Use and storage of the ball
Stability balls come in all sizes and colors, and are inexpensive — ranging from about $15 to $60 each. When you buy in large quantities, the cost goes down. Look for durability, and make sure you choose the right size. When sitting on the ball, hips and knees should align at a 90-degree angle. Individuals under 5 feet tall need a 17-inch (45 cm) ball; 5 feet to 5 feet, 7 inches a 21-inch (55 cm) ball; 5 feet 8 inches to 6 feet 2 inches a 25-inch (65 cm) ball, and 6 feet 3 inches and over a 29-inch (75 cm) ball. For proper inflation and ball care, see the instructions that come with the ball.

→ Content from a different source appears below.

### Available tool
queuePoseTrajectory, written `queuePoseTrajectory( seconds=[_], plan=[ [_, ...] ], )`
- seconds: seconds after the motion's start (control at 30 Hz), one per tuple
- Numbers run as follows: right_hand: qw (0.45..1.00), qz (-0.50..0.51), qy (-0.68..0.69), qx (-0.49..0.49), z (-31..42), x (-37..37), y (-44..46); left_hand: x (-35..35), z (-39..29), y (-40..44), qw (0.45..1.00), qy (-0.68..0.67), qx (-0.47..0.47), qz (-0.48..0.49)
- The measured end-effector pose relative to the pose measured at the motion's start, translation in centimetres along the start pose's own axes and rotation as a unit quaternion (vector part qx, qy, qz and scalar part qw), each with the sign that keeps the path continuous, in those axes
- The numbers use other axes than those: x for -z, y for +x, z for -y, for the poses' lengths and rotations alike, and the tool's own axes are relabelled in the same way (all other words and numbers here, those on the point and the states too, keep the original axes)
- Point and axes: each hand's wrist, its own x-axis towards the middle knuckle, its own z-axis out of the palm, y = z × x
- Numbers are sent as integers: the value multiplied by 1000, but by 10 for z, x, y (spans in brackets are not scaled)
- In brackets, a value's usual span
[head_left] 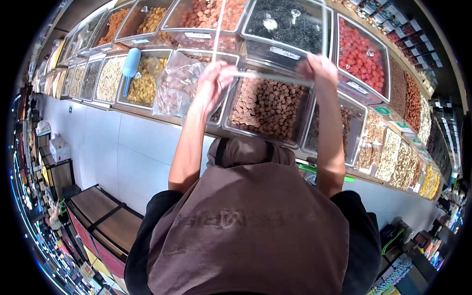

Industry experts agree that using the ball is so exciting and fun, that storage is not really a concern. Many facilities have constructed plastic piping storage units. Some even keep the balls lying around the weight-room to encourage non-group exercisers to use them for stretching.
Study results of the ball
A recent study at Columbia University in New York provided valuable exercise-adherence results. The experimental group participated in the exercises seated on balls, while a control group participated in the same exercises on a chair. Both exercised for the same duration. Results showed that those who exercised on chairs experienced no significant cardiovascular gains, while the experimental group did. Also, at the end of the study, the experimental group expressed interest in continuing the exercise program, and all but one of the control group expressed the interest to exercise on a ball instead of a chair.